**What you have to do:**
Pick out each line in these entries that contains the string "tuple".
-.-.-
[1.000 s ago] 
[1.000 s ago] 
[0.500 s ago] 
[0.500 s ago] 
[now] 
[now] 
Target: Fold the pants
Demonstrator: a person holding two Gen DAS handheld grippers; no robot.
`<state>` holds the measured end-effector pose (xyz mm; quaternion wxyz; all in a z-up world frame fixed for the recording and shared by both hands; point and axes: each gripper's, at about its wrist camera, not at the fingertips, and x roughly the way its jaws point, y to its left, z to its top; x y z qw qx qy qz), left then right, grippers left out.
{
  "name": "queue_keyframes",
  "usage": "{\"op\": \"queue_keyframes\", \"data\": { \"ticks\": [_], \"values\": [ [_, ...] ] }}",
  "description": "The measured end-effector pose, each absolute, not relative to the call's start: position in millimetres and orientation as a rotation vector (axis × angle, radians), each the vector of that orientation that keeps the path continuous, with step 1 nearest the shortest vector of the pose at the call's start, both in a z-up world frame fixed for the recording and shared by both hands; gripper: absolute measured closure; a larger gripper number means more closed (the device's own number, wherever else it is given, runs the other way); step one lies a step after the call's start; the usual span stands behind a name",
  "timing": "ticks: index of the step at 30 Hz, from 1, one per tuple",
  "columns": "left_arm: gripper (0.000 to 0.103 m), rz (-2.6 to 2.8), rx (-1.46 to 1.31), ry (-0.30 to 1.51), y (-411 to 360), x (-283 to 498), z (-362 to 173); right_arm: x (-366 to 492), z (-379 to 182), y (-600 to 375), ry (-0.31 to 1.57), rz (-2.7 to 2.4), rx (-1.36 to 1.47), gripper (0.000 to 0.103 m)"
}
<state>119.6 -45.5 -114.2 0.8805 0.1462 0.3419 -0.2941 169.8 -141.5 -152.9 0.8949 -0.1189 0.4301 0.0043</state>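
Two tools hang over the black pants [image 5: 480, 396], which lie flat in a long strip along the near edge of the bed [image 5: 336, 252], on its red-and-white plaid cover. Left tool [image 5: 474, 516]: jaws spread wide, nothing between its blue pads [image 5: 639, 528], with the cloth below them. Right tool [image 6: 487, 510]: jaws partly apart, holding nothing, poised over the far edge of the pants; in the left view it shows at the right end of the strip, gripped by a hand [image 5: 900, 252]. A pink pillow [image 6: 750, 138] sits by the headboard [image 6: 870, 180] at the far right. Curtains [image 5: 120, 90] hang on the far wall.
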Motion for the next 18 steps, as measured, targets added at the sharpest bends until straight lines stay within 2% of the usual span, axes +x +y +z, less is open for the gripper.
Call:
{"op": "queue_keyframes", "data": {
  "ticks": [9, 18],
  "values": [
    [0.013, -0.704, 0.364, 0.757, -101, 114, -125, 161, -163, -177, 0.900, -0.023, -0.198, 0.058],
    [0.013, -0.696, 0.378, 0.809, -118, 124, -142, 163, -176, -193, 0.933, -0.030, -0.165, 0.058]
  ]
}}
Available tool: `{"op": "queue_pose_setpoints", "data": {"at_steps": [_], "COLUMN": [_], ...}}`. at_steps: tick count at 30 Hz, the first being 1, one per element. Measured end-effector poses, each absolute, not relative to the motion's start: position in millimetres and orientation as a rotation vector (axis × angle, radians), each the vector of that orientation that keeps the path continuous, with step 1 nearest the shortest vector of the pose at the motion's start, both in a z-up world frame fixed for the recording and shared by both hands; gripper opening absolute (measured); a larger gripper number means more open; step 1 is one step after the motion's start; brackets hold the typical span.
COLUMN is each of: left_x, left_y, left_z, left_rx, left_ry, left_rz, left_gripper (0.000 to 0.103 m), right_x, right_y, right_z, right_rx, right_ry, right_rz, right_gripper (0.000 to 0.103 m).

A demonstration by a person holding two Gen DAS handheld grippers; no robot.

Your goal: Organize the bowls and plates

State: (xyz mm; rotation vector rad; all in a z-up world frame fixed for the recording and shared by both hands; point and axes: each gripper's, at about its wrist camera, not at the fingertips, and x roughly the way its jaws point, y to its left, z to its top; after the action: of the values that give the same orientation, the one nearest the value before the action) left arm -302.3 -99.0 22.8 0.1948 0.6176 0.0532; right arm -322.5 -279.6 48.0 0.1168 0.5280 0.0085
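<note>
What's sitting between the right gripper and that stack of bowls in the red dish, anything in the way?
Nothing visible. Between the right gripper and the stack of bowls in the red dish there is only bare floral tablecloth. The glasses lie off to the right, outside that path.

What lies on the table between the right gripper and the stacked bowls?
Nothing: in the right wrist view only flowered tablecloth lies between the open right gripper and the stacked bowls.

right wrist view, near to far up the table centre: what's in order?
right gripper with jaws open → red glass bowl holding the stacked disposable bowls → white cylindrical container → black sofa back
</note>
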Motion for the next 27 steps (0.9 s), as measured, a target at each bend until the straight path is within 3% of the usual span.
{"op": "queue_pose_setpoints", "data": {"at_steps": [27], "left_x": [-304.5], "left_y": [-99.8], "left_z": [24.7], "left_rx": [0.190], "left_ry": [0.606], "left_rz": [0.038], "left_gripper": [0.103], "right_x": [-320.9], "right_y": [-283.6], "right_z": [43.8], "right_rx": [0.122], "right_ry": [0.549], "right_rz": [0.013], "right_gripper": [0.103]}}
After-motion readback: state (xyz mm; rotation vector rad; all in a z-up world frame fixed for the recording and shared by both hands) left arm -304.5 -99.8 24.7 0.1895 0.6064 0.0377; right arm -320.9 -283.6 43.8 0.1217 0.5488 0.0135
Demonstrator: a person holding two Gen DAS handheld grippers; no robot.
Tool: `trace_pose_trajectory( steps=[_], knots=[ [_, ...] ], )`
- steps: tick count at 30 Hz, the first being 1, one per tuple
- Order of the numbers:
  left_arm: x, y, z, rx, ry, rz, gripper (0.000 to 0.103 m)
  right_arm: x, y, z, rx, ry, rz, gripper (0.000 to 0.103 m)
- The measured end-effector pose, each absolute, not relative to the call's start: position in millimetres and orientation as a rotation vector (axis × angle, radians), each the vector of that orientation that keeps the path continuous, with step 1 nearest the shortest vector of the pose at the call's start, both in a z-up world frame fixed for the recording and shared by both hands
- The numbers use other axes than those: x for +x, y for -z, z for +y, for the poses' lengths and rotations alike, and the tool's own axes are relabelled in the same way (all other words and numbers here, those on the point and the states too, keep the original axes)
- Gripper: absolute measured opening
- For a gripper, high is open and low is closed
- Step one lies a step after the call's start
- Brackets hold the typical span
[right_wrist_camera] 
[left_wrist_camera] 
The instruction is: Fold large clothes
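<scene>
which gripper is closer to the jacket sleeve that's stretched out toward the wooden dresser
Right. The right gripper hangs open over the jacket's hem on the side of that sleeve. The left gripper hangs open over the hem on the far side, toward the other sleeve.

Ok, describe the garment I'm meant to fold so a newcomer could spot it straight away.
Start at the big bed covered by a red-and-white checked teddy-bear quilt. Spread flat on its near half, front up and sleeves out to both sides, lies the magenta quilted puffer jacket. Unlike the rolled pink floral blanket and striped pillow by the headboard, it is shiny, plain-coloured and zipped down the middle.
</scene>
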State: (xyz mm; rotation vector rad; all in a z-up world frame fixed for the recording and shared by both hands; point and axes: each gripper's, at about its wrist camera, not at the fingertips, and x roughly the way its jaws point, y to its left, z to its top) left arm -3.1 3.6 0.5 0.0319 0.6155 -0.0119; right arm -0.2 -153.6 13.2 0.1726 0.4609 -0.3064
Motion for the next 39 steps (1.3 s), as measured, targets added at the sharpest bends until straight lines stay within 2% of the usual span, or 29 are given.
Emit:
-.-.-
**Answer section:**
  "timing": "ticks: index of the step at 30 Hz, from 1, one per tuple",
- steps: tick count at 30 Hz, the first being 1, one per tuple

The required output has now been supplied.